Wednesday, March 27, 2013

Lead by Example


After I read a column in our local tabloid, The Sun, I decided to write a complaint letter to the CEO that the columnist had mentioned, which he said is also his close friend. This is because, he quoted, both of them praised Amazon’s high quality on customer service.

I half expected I would get any reply from this CEO from a leading online recruitment company in this region, when I know usually one’s high approval on something might not necessary apply to his own organization, especially when we already have some awful experience dealing with them, which further leaves me with no illusion.  
Lead by example? Talk the walk or walk the talk?
This, is how the corresponding letter looks like:

DISSATISFACTION OVER SERVICES PROVIDED BY X COMPANY
FingerTec Worldwide has been X’s client for many years and until now, we are still engaging with your services to recruit suitable personnel for our business. Deemed as one of the leading Internet Recruitment websites in the Asia-Pacific with 11 millions jobseekers available, it is in my opinion that X does not reach my expectations. Please let me elaborate on that point.

The Company has been looking for R&D personnel candidates for more than a year without many applicants or much success. The scarce candidates who applied for the positions were not reliable candidates and most of them failed to turn up even though the interviews had been agreed and scheduled beforehand. The problem is, we are not looking for high-level skillful employee to fulfill our requirements; we do welcome fresh graduates. Nevertheless, even though this is a simple requirement, X fails to provide us quality candidates for consideration.

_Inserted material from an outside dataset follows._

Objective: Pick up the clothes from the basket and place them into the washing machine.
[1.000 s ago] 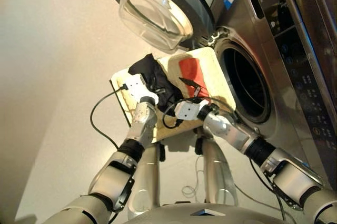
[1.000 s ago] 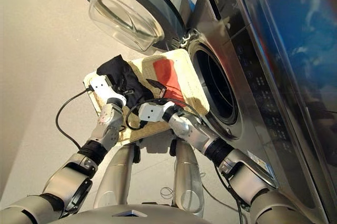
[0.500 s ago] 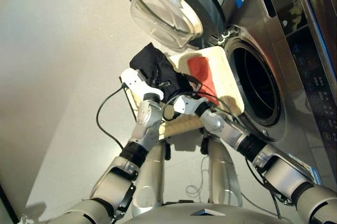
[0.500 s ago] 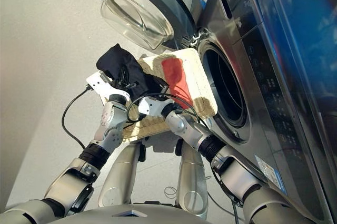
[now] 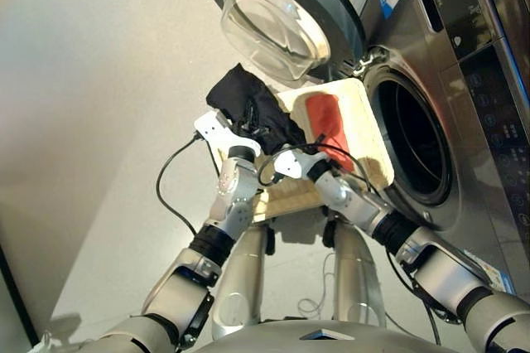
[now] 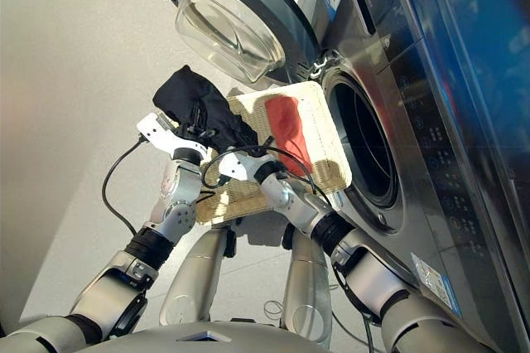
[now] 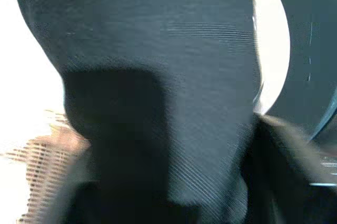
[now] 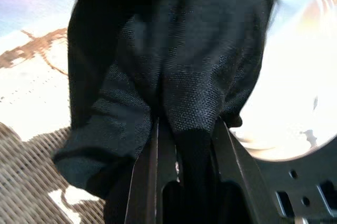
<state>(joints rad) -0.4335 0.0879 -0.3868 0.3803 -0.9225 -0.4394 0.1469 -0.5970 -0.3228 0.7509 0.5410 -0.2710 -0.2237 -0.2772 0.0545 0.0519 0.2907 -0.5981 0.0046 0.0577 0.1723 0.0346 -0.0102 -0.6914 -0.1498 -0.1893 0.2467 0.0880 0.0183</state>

I do understand that X does not guarantee suitable applicants, but X’s ignorance to the fact that your services provided yield negative results even after a long period of time is appalling. As a responsible company, you should be concerned with this trend and have the courtesy to put in more effort to ensure success. Unfortunately this effort is in vain when it comes to X.

We are your paying customers and we pay to get your services. The resources that we have spent should result in the services we requested. This is a simple economical concept understood by even the simplest layman. If your services fail to fulfill our requirements, you shouldn’t accept future orders or at least provide us some form of compensation to remedy our losses. I look forward to getting a reply from X regarding this matter, and will appreciate your prompt cooperation in dealing with this issue.

"My mom asked me to walk a straight line"
I recalled a very minor incident that happened two years ago when a manager from this particular company called to demand payment on an “arrear” of less than USD50, which had been long overdue, according to him. My HR Manager argued that we paid cash in advance to get their services, so how could we still owe them money? And our system showed no such record. Even though this untraceable “debt” is due to their own mistake, they were steadfast and insisted we cleared the old “debt” in order for them to process our new ad placement. In short, the whole episode did not look the slightest like Amazon.  I wonder how this CEO said he valued Amazon’s service quality as high?

So, my complaint letter went down the drain without any reply, which is not unexpected.